Becky Bongsuiru Jei studied chemistry at the University of Buea, Cameroon, and obtained her MSc in 2018 under the supervision of Dr. Chi Jovita. She then commenced her doctoral studies in the group of Prof. Lutz Ackermann. Currently, her research is focused on the sustainable use of transition metals in the functionalization of carboranes.

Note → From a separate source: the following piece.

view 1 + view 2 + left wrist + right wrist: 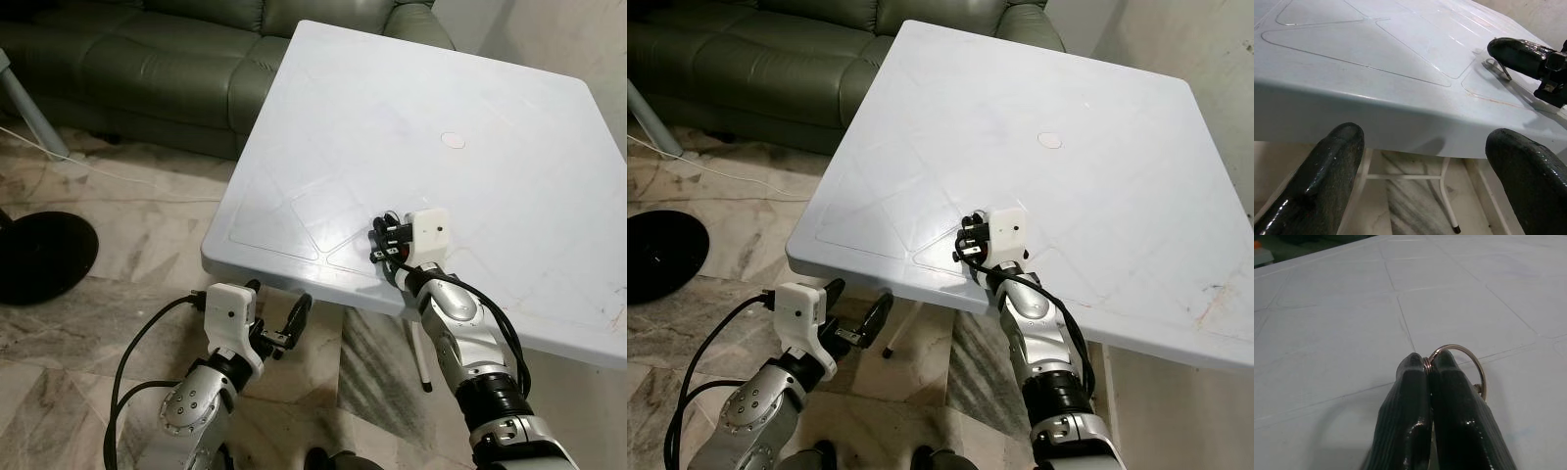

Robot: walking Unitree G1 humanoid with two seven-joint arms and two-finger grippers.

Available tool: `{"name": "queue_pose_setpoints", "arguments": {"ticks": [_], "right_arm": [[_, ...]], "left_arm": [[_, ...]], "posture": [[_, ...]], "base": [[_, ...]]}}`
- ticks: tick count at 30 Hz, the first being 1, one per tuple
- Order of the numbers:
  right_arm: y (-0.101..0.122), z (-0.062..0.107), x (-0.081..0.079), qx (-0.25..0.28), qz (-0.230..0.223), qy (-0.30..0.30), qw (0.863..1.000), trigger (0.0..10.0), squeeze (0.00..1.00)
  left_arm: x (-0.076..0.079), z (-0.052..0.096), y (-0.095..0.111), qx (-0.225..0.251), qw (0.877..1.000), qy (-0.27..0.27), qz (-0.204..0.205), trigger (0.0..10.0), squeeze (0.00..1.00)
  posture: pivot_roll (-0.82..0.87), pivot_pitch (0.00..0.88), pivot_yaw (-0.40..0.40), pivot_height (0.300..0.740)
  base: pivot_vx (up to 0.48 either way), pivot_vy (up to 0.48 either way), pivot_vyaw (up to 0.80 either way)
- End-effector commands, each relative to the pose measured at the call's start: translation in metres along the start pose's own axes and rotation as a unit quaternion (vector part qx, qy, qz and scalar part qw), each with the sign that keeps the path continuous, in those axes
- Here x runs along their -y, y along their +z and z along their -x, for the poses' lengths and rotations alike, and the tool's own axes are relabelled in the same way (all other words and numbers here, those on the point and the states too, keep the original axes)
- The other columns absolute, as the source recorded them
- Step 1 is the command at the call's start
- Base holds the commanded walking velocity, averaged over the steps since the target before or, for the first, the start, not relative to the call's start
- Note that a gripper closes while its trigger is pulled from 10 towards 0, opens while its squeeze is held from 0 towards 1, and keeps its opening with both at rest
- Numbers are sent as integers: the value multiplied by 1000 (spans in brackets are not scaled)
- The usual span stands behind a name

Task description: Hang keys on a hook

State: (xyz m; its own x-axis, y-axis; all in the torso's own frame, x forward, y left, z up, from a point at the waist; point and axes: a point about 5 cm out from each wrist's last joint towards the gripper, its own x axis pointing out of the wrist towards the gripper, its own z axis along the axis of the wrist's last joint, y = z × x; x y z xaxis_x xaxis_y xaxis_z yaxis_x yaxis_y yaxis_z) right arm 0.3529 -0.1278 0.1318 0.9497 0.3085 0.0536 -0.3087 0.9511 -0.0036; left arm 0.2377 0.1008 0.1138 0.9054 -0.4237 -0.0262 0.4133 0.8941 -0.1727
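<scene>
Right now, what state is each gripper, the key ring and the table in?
Right gripper: shut on the key ring, low over the table near its front edge.
Key ring: pinched between the fingertips, loop sticking out.
Left gripper: open, below the table's edge.
Table: white, upright.
</scene>
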Motion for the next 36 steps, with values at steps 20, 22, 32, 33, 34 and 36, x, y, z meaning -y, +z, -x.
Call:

Lutz Ackermann studied chemistry at Christian‐Albrechts‐University Kiel (Germany) and received his PhD in 2001 with Prof. A. Fürstner at the Max‐Plank‐Institut für Kohlenforschung in Mülheim/Ruhr. After postdoctoral research with Prof. R.  G. Bergman at UC Berkeley, he started his independent research career in 2003 at the Ludwig‐Maximilians‐University München supported by the Emmy Noether program of the DFG. In 2007, he was appointed Full Professor at the Georg‐August‐Universität Göttingen. His recent awards include an ERC Advanced Grant (2021) and a Gottfried‐Wilhelm‐Leibniz‐Preis (2017) as well as visiting professorships at the Universitàdegli Studi di Milano, the University of Wisconsin at Madison, and the Università di Pavia.